The Ghanaian Newspaper Does A Pretty Good Job Reporting Mental Health Problems

The Ghanaian Newspaper Does A Pretty Good Job Reporting Mental Health Problems

If you would like to understand how a nation views emotional illness, have a peek at how its media reports about the problem. That’s the view of several scholars that assert that newspapers, radio, and television sway negative thoughts about mental well-being. Others indicate it is the other way round: the media only reflects what society already believes.

To perform this we analyzed posts about psychological well-being that seemed in the nation’s papers between 2000 and 2015. There were a range of improvements about mental health in Ghana during this period, especially in relation of laws.

Our analysis indicates that Ghana’s papers are mostly doing a fantastic job when it comes to reporting regarding psychological wellness. Many posts showed a dedication to teaching readers about the matter. Articles also emphasized how people who have mental health disorders continue to be stigmatized in society.

There were, nevertheless, areas of concern. There were several cases where we discovered papers weren’t disseminating accurate information regarding mental health. This has to be dealt with. Maybe mental health specialists could be brought into Ghana’s newsrooms to educate journalists concerning how to record on the relevant problems. These specialists could also be used as funds for fact checking.

What We Found

We chose papers since they’re a favorite source of advice to get Ghanaian’s. All these have been awareness, advocacy, comment, suicide, gifts (and financing), and faith. Here’s what we discovered.

Awareness: The posts within this class sought to give information regarding mental health ailments and available treatment choices. The difficulty was that some left false promises or misidentified emotional health problems. It is very important to point out that just 1.8 percent of posts in our sample supplied misinformation. Nonetheless, it’s an issue that has to be dealt with.

Though the columnist’s information contested the author to socialize with girls, it neglected to admit mental health consequences — specifically stress.

These posts highlighted obstacles to implementing mental health policies, as well as also the administrative hurdles that prevent mental health providers from being enlarged.

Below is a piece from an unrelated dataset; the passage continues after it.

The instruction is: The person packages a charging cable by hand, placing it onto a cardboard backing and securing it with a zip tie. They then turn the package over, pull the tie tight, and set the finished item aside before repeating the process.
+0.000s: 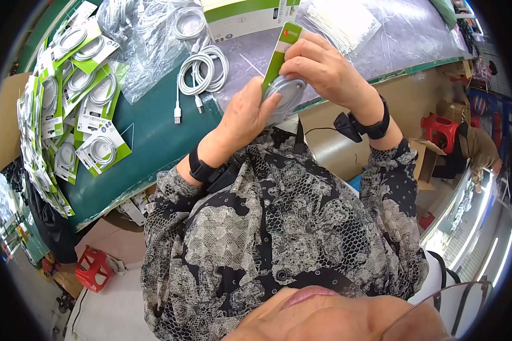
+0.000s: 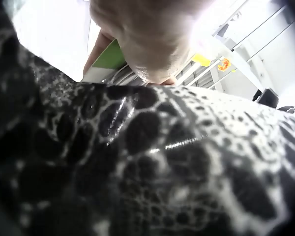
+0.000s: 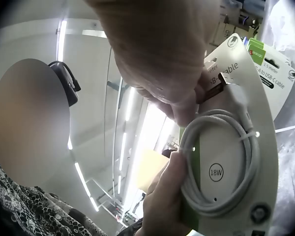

Comment: These bits provided one author’s view on mental health problems. 1 instance was an opinion piece about a continuing investigation into psychiatric hospital. It revealed how papers can be utilized as a stage to present social commentary on psychological health related topics, and also to remind readers that mental illness is part of normal life.

Comment pieces also exemplified the media’s role in keeping people agencies accountable on problems that would otherwise be curbed.

Other posts aimed to increase awareness about suicide.

We also discovered that columnists played an significant part in the lives of the subscribers as police about suicide. The columnist provided useful services and resources for your author.

Together, these posts exemplified the very fact of suicide at Ghana.

Donations: a subset of posts reported on contributions by organisations and individuals to psychiatric associations. These included contributions of time, money or in-kind services.

The tendency of local philanthropy represented the low financing readily available to support the performance of psychiatric associations, the public awareness of the financing gap, along with the public’s willingness to supply resources.

Religion: Other posts researched Christianity as a way of mental wellness self-care. The intersection of faith with psychological well-being isn’t surprising since most Ghananians are spiritual.


This certainly wasn’t an exhaustive summary of public understanding sources about mental health in Ghana. Similar study could concentrate on television or radio policy, for example.

Nevertheless, it gives a useful beginning point for understanding that the type of messages most Ghanaians are becoming about mental wellness.